Core effective clocks at 100% C0 state

Timur Born

Well-Known Member
Hello.

I wonder on what basis does HWiNFO calculate "Core Effective Clocks" to be lower than core multiplier based clocks when the CPU is 100% in C0 state?

And why are "Core Effective Clocks" listed as considerably lower (300 MHz) for CCX0 on my 5900X when CCX1 is considered the worse CCX with both dies processing the very same load (P95 at 100% C0 state)?
 

Martin

HWiNFO Author
Staff member
 

Timur Born

Well-Known Member
Thanks for the link and reminder that RyzenMaster can be used to verify the results. Unfortunately the linked explanation and following discussion kept emphasizing halted C-states, which I specifically disabled to better understand effective clock. Only after several read-overs did I understand that the following statement remains true even at 100% C0 state (no HALT):

This method relies on hardware's capability to sample the actual clock state (all its levels) across a certain interval...

So HWiNFO purely relies on a hardware CPU counter/register when no C-states are involved?
 

Timur Born

Well-Known Member
Slap me, I am stupid. Unknowingly I still had custom per core CO values set in AGESA from an older test-run. So this explains the different CCD frequencies under P95 load.

If HWiNFO really relies on a hardware register then I have to find out what is the limiting factor. I fear it will be EDC, which is the one limiter I do not fully grasp (described as "peak" but 100% limited under constant load).
 

Timur Born

Well-Known Member
Here is another source of confusion that is easy to misunderstand:

...it has become insufficient to provide a good overview of CPU dynamics especially when parameters are fluctuating with a much higher frequency than any software is able to capture.

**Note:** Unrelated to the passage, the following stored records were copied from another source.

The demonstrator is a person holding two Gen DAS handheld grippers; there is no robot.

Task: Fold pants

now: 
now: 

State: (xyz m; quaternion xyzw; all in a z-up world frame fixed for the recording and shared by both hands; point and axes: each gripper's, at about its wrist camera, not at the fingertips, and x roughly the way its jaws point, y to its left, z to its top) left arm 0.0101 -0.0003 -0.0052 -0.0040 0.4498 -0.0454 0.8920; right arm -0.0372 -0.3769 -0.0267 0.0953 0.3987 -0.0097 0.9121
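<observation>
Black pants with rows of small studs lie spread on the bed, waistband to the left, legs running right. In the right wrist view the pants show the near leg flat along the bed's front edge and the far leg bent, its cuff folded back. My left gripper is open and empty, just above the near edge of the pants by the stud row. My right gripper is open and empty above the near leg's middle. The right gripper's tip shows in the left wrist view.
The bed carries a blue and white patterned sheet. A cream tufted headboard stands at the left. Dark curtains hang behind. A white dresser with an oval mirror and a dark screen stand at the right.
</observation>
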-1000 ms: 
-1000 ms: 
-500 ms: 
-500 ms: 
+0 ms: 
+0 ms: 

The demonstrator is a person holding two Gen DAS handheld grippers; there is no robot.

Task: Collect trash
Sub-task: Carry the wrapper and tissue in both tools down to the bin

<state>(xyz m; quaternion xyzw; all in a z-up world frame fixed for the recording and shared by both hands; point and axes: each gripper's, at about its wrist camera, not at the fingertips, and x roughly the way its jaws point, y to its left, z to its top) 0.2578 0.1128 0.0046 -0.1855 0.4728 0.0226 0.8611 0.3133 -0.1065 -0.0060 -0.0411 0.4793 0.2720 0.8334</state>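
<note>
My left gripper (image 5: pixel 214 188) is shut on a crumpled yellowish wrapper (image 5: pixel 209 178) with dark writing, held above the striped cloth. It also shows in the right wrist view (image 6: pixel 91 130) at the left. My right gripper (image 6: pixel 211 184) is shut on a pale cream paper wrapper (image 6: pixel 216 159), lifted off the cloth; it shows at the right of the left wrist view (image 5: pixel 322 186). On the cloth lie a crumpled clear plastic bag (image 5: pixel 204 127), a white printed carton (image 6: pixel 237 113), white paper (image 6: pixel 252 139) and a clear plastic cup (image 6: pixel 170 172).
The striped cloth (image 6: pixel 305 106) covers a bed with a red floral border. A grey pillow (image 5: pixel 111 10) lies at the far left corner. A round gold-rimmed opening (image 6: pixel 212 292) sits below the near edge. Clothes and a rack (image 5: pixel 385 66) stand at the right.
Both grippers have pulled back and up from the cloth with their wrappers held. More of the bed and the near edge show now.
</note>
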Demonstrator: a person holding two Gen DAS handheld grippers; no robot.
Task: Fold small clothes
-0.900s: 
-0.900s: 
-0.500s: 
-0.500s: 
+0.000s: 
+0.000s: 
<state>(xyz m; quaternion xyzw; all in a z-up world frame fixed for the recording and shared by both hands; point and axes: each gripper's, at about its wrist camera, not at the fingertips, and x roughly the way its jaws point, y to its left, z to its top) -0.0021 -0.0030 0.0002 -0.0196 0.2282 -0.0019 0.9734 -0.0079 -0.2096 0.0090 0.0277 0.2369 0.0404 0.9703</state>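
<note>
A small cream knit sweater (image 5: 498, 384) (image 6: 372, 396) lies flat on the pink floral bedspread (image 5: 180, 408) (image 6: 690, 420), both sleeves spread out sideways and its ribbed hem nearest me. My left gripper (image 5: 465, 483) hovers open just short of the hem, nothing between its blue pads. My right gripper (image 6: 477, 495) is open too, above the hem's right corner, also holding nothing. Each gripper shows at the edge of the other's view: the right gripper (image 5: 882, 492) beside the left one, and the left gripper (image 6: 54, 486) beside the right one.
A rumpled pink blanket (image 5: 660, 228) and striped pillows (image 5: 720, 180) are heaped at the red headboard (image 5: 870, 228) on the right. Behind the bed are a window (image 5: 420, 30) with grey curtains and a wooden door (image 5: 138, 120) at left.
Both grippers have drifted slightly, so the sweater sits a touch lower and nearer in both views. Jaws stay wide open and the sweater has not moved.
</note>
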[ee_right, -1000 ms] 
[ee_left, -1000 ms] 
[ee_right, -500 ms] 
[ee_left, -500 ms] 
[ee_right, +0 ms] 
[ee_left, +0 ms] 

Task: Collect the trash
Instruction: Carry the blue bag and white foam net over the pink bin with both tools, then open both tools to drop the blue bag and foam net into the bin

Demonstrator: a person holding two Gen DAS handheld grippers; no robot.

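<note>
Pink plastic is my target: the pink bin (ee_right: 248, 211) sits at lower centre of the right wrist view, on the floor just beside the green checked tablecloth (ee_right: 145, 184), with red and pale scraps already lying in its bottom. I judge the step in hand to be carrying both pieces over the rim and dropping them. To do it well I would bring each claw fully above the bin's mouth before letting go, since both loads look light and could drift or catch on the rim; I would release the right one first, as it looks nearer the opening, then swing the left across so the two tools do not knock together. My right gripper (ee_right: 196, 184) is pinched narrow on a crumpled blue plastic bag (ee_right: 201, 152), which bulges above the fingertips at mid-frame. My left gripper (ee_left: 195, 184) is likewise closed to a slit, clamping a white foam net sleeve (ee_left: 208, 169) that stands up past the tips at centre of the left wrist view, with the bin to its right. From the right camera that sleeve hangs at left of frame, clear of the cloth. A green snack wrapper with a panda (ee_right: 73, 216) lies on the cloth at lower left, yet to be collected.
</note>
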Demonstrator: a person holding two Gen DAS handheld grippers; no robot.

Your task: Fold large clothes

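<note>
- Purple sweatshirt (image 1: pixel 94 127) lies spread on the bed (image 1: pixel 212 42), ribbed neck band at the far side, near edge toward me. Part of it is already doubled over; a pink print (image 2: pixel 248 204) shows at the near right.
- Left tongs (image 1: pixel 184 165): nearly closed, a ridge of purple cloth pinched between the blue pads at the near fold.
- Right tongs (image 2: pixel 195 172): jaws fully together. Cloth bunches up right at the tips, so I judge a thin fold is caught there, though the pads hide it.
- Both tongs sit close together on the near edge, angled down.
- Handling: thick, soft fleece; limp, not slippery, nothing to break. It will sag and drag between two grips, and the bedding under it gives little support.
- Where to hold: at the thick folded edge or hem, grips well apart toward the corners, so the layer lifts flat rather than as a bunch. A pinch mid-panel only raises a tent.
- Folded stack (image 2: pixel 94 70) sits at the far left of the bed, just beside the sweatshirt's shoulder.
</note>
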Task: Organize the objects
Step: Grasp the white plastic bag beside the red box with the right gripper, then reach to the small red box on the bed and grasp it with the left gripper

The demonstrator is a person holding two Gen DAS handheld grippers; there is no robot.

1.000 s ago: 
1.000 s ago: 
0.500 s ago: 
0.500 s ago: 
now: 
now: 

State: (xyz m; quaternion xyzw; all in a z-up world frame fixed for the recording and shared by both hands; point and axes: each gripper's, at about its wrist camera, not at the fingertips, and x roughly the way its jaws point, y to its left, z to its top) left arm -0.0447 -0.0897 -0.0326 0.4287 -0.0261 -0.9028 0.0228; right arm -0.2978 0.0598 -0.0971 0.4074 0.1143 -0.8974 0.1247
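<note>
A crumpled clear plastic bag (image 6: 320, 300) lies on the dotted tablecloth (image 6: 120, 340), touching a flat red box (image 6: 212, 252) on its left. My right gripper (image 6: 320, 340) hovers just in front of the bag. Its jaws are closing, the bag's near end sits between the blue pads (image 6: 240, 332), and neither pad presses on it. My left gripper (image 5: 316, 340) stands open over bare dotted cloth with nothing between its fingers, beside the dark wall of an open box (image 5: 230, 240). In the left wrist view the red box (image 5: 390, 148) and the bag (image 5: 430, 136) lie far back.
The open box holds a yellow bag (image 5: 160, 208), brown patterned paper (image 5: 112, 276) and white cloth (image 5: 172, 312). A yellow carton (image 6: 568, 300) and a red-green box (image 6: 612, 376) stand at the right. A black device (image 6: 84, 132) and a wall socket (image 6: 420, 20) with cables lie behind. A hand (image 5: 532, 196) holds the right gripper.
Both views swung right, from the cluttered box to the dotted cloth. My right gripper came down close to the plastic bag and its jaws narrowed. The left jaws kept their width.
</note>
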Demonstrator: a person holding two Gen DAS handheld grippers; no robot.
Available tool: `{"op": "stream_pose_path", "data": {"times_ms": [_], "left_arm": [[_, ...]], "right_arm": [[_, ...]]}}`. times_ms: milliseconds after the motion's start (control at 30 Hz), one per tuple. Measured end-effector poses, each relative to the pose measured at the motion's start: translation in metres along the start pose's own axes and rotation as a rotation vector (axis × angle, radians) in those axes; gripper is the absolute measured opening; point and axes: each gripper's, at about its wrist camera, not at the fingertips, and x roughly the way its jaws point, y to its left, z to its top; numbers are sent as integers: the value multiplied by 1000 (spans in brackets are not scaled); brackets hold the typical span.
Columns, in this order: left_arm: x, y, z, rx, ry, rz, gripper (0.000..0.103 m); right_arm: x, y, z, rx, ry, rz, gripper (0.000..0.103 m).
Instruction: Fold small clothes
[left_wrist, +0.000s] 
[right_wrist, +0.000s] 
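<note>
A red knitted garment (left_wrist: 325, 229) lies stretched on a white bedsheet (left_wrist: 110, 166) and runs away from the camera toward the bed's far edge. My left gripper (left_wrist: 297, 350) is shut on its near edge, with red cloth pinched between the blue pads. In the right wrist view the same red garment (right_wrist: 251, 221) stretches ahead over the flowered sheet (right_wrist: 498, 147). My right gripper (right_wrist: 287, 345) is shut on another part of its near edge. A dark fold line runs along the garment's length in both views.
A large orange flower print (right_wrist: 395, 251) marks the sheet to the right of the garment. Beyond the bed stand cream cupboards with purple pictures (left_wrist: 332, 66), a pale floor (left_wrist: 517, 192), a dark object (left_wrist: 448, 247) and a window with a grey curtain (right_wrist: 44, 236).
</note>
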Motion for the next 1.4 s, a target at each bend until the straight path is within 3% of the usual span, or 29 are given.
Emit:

This seems to suggest that core multiplier measurements fail to provide correct numbers due to polling restrictions. But even at 50 ms (20x per second) and *constant* CPU limitations the minimum multiplier numbers don't catch a single drop that corresponds to anything close to "Effective Clocks". This leads me to believe that this is a restriction of the sensor not reporting any such multiplier drops due to limits instead of a polling problem?! Could you clarify this?

Furthermore I did a lot of testing measuring "Effective Clocks" with C-states being disabled. As it turns out I was not that stupid after all, because my CCDs (or CCX) indeed are limited to different effective clocks under certain load scenarios. At first I thought this to be due to CCD/CCX0 being about 1-2°C hotter than CCD/CCX1 and thus following a different internal curve. But different load does not induce the same effective clocks differences despite temps still being 2°C apart.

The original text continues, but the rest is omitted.